The trends in MAP are complex. Although associations between higher BMI and higher MAP are expected and were found in our investigation, the average MAP decreased throughout the study period. For this reason, obesity cannot be responsible for the decreasing MAP trend. In both sexes, obesity diminished the relationship between MAP and a child's age or height. In theory, it is plausible that countervailing trends in small artery resistance versus pressure pulsatility could occur, given the fact that developing children are able to dissipate excess pulsatile energy while in a physiologic growth period through an increase in the cross-sectional arterial area. For example in adults, angiogenic growth factors relate to pulsatile and steady-state parameters [48]. According to our analysis, population temporal trends in smoking do not explain the downward trend in MAP [49,50]. The root of the MAP decrement is unclear.
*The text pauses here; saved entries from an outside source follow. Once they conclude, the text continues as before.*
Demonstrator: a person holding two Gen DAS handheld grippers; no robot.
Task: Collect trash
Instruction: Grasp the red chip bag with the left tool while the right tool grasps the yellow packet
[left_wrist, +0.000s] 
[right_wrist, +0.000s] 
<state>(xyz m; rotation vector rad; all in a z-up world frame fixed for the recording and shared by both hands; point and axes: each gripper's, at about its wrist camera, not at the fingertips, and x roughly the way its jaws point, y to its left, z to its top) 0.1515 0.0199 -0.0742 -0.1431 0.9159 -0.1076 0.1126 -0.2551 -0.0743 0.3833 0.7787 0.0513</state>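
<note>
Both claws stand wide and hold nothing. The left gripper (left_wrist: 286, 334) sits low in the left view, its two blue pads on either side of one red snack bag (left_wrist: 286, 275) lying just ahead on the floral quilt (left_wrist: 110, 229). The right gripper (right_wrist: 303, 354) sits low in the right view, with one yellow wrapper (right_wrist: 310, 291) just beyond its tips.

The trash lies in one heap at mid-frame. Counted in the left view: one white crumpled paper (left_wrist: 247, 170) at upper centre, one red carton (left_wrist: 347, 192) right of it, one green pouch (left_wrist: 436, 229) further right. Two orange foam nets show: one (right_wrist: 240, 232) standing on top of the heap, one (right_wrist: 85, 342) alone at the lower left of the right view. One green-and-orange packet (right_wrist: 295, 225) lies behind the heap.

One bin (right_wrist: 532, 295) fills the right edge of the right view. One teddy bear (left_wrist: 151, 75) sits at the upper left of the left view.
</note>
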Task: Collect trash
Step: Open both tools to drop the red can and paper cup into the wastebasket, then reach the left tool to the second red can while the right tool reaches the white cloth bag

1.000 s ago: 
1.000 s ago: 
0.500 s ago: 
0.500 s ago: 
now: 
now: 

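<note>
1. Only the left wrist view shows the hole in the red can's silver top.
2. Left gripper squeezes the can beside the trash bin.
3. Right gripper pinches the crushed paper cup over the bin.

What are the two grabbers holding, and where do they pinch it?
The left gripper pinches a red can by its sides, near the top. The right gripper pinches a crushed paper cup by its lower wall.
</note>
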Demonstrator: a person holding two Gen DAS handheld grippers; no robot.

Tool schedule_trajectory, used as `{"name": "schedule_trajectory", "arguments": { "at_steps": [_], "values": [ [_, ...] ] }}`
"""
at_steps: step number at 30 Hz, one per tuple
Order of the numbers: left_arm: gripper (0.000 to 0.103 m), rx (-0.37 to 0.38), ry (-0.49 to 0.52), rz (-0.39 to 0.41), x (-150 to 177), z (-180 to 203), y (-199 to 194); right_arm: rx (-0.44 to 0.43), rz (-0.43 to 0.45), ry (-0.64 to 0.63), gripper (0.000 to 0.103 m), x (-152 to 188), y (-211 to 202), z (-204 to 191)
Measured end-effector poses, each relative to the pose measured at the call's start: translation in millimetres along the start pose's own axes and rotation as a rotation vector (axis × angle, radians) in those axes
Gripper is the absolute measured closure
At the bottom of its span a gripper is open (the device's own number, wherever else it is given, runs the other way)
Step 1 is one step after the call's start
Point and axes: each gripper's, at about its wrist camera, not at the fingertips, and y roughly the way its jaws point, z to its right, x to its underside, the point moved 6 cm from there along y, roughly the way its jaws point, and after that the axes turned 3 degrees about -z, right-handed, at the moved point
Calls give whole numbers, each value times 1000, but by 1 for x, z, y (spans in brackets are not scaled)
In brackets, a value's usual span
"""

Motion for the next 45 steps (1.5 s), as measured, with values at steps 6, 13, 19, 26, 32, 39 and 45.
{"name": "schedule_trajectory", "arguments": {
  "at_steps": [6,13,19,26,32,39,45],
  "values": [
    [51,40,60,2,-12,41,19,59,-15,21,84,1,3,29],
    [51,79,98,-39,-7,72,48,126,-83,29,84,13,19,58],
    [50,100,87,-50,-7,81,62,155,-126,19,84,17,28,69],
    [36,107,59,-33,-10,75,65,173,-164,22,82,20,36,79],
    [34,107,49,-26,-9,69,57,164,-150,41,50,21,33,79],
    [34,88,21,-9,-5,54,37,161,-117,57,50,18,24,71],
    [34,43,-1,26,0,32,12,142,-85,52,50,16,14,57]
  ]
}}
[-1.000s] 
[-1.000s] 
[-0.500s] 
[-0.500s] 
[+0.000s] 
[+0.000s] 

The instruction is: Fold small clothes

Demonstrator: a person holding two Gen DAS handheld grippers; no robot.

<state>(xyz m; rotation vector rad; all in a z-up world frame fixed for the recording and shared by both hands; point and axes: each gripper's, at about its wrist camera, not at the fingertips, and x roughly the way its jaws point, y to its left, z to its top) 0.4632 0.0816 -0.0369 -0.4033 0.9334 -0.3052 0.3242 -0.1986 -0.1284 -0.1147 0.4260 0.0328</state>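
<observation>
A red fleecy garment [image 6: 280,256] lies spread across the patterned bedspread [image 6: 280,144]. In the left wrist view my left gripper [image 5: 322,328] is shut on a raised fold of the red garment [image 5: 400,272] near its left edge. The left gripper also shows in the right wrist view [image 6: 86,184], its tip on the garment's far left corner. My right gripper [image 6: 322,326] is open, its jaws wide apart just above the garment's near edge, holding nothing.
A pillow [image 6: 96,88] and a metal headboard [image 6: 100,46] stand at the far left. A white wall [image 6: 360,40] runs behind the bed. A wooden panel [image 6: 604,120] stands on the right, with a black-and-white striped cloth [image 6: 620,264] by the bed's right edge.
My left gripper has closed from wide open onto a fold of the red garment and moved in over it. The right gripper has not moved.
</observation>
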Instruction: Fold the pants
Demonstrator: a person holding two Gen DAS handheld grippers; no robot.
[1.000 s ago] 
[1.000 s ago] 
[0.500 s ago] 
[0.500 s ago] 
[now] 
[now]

Based on our analyses of pediatric PP trends today, we can predict that a rise in pediatric PP trends today may translate into an increased risk of hypertension and exacerbated CVD endpoints in the future, especially in light of the fact that higher PP correlates with excess risk at any given SBP in adulthood. The cohorts of children examined in previous NHANES studies may reflect this prediction, as they are already starting to experience adverse consequences of elevated PP. For example, a 19% prevalence of elevated BP has been reported in recent studies of 25- to 34-year-old subjects [51]. More troubling, given that the incident stroke risk in adults is greater in individuals with elevated PP [33,34,52], studies report a temporal increase in stroke hospitalization for persons between the age of 15 and 34 years, more of whom suffer from hypertension [15]. It is important to note that previous publications, which reported a minimized association between PP and CVD risk, may not be relevant to children and adolescents today, since the effects of perpetual exposure to increased obesity-related PP throughout somatic growth have not yet been studied [32,52].

Between 1976 and 2008, PP increased synchronously with rising rates of obesity. Therefore, it is critical that population-wide obesity is reconciled, and that mechanistic links between obesity and aortic function are elucidated. Understanding these mechanisms is the only way through which potentially severe adverse sequelae that stem from elevated pressure pulsatility, such as hypertension and consequent CVD, can be prevented.

Disclosure Statement

The authors declare that they have no financial disclosures. No funding source had any influence over any part of the formulation or submission of this paper.

Acknowledgment

This work was supported by the National Heart, Lung and Blood Institute Career Development Award (K23) HL 111335.